What happens when an older adult needs more help and care? Sometimes we bring help into the home, sometimes we move the elder in with family and sometimes the individual is placed in a residential setting, likely either an assisted living or nursing home. The decision is based on a variety of factors unique to the person and they include health needs, mobility, cognitive function, financial constraints and more.
For those of us who are devoted to the world of older adult care, we often think about, and talk about, the best ways in which to deliver services and support. Our focus has shifted from the medical model of treating a “diagnosis” to a more holistic model, recognizing that we are not working with a homogenous group of “the aged,” but rather with a diverse group of individuals. Each elder, regardless of age or disability, must be seen as an individual with needs, preferences, choices and rights. Our goal is not just to “take care of” people but to enhance quality of life.
As a result of this understanding and commitment, we see organizations changing their models, changing their physical plants and re-tooling the roles of staff. Our approach has been to embrace The Green House model which is based on creating “small homes” with consistent staffing by multi-skilled workers. I describe it as a setting that looks and feels like an extended family, with a variety of people who are all connected and supporting one another.
Green House’s three core values provide the underpinning for this structure and philosophy. These values are real home, meaningful life and empowered staff. They sound like simple words and phrases but they are not. Real home is far different than the “homelike” setting others talk about. This is the elder’s home, they make their own choices and they have control over their own lives. Meaningful life is a recognition that everyone, regardless of age or stage, still wants to have purpose and our role is to enhance the ability of each person to live a purposeful life. And empowered staff means that each member of the team is accountable for the elders they care for and for the team with which they work.
While we prepare for the renovations to begin in our Green House homes, we’ve toured others and had an opportunity to see, first hand, how they function and how the elders and the staff interact. Each time we’ve done this we’ve all had many learnings to take away and to share.
Our most recent tour led me to an “ah ha” moment that I hadn’t had before. Each Green House home has a kitchen that is used to cook the meals for that household. Despite some more commercial level appliances, the kitchen looks like the kitchen in anyone’s home.

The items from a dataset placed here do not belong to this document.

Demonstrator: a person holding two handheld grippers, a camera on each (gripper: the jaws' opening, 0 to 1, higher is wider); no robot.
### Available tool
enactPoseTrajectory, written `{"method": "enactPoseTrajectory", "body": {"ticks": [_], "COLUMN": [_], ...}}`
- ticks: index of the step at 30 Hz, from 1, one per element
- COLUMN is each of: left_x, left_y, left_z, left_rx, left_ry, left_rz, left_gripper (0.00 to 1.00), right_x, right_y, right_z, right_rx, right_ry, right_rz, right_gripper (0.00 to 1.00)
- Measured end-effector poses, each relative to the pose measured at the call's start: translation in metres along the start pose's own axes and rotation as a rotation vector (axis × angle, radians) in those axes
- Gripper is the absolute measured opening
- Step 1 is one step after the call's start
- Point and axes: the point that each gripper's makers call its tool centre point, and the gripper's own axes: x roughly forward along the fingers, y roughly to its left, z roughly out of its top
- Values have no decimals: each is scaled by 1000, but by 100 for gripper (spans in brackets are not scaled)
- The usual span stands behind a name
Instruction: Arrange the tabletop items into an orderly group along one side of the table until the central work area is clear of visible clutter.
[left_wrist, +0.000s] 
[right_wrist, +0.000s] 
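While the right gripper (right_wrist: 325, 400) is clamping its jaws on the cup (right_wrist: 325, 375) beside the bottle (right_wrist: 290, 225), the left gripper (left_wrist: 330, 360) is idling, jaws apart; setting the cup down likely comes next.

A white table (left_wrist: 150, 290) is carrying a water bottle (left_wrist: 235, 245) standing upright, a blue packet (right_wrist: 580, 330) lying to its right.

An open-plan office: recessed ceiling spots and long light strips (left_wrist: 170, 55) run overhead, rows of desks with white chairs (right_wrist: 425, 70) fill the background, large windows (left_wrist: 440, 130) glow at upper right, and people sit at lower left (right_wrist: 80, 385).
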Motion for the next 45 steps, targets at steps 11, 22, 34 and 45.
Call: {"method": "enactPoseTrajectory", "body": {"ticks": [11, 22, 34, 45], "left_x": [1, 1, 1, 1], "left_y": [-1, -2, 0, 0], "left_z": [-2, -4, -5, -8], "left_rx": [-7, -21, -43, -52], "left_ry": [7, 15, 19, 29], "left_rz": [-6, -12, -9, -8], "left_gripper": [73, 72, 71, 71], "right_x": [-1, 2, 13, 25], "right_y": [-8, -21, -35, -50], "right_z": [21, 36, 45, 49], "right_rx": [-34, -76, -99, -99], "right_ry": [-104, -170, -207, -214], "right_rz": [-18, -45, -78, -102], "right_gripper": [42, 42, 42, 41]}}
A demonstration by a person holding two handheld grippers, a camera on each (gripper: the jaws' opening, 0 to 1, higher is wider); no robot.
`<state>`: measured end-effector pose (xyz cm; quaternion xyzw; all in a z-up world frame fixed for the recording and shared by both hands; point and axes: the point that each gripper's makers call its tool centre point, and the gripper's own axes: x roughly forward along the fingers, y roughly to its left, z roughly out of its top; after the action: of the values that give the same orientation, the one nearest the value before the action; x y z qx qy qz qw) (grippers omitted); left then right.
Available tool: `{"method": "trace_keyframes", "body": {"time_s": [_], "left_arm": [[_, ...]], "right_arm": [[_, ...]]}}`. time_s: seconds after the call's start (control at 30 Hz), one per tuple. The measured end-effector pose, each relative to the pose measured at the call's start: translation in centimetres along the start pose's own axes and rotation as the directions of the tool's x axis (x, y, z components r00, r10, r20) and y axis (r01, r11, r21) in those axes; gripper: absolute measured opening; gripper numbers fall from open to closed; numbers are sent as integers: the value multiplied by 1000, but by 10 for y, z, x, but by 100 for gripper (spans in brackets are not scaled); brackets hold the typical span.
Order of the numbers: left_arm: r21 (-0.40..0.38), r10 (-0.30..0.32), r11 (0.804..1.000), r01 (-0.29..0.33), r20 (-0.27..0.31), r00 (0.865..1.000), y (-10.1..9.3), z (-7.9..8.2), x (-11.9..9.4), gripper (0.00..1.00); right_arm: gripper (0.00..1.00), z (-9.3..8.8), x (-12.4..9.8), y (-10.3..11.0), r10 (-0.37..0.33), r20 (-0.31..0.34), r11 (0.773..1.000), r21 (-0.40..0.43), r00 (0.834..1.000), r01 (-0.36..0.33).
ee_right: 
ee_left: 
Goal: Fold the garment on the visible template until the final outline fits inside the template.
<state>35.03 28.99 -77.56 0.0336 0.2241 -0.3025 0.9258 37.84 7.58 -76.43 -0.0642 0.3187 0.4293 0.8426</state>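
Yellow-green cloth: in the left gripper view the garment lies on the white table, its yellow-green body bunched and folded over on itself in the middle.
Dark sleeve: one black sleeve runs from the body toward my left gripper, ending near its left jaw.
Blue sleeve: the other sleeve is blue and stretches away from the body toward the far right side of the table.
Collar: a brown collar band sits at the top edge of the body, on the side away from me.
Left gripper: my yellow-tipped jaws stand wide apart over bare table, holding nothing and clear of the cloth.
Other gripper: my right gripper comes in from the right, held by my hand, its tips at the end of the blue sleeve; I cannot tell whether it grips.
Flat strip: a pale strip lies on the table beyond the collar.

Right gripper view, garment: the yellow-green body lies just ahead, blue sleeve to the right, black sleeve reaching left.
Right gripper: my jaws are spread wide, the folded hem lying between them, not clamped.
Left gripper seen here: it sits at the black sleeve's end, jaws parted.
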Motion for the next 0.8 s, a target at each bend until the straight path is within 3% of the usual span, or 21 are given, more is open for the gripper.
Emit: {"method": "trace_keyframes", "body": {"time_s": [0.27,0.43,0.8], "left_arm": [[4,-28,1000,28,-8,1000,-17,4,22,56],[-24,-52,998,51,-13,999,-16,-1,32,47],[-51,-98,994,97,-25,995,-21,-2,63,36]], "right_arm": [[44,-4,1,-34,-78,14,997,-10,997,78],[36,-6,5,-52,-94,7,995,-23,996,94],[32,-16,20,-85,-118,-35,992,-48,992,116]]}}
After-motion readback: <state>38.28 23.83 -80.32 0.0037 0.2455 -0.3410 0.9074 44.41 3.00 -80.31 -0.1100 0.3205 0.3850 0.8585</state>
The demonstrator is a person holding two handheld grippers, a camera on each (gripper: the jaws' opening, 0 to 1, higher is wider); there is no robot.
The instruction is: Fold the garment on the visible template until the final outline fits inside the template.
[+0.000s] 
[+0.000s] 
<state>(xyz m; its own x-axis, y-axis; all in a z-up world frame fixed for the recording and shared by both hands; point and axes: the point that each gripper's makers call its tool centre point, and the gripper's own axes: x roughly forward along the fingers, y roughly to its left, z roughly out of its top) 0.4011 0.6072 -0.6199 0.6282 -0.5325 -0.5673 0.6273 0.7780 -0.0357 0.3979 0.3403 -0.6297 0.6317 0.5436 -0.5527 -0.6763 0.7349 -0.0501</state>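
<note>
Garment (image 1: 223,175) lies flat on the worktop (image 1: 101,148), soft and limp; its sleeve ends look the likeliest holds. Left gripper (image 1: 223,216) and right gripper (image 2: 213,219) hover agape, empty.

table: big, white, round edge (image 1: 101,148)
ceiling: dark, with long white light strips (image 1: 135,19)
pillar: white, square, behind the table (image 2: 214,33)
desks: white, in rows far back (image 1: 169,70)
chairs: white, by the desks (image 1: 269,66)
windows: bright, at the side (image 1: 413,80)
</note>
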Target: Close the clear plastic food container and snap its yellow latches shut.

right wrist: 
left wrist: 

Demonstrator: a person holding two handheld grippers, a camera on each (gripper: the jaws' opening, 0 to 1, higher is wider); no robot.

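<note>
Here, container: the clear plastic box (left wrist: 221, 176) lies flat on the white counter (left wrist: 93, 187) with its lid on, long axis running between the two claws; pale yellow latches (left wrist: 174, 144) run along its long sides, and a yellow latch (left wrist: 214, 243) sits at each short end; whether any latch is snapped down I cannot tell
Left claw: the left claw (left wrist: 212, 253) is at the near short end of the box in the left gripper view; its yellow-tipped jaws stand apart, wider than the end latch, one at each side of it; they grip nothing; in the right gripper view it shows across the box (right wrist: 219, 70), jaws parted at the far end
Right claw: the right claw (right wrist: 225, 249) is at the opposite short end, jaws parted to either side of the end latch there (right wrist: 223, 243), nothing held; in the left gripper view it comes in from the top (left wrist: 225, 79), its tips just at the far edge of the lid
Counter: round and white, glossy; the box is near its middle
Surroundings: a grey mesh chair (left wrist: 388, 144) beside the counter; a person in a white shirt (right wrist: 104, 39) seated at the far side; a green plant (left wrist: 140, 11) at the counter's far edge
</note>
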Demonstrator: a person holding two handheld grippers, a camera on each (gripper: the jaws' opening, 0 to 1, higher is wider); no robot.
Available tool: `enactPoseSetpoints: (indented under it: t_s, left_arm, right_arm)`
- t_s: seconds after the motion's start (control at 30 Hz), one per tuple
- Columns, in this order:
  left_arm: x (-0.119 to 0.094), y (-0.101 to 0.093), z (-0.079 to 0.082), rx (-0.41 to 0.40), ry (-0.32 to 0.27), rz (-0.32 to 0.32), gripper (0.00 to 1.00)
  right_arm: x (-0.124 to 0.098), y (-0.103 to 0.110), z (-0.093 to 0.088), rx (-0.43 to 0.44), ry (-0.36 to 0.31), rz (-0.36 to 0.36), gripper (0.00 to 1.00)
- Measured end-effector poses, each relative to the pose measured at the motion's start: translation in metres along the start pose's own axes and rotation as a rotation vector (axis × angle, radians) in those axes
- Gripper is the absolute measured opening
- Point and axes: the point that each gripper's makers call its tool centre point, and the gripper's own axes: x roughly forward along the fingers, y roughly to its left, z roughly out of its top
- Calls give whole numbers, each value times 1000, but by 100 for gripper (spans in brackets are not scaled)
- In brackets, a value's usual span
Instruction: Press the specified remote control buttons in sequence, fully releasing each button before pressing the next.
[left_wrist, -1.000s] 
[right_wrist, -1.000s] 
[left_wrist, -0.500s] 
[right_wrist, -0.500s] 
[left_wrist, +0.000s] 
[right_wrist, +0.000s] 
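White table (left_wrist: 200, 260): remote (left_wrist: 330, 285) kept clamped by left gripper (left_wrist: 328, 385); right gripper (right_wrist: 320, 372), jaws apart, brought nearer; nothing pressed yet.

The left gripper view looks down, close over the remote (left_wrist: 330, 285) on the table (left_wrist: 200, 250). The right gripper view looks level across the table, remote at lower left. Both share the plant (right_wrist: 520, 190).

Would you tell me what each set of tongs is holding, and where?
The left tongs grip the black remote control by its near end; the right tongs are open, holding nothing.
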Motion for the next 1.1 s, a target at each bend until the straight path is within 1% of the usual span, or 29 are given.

And the elders have access to the kitchen. They may not always choose to use it, or have the ability to use it, but it is there for them.
It made me think about what an important symbol the kitchen, and access to the kitchen, is for all of us. In our house, the kitchen is where so much takes place. Family gathers there, we entertain friends there, we prepare meals and spend time connecting over those meals. But more than that, it is a place where we have access and choice. If you want to make a cup of coffee, you do it. If you want to grab a snack, it is there for you. When we put older adults in a setting where they have no direct choice or access, when they have to ask someone for everything from a glass of water to a mid-afternoon cookie, we begin to erode both their independence and their sense of independence.
Sitting in a dining room waiting to be served feels like a hotel and not a home. Taking away the spontaneity of deciding that you want a cup of tea—or several—just because you feel like it, changes your sense of self and autonomy as well as diminishes your ability for self-care.
As we often say, aging is inevitable. Our bodies change, our lives change, our circumstances change. But supporting aging must be about “mind, body and spirit.” And that, to me, means real life as well as real choices and the opportunity to exercise those choices. Maybe that starts in the humblest of places—maybe it starts in the kitchen.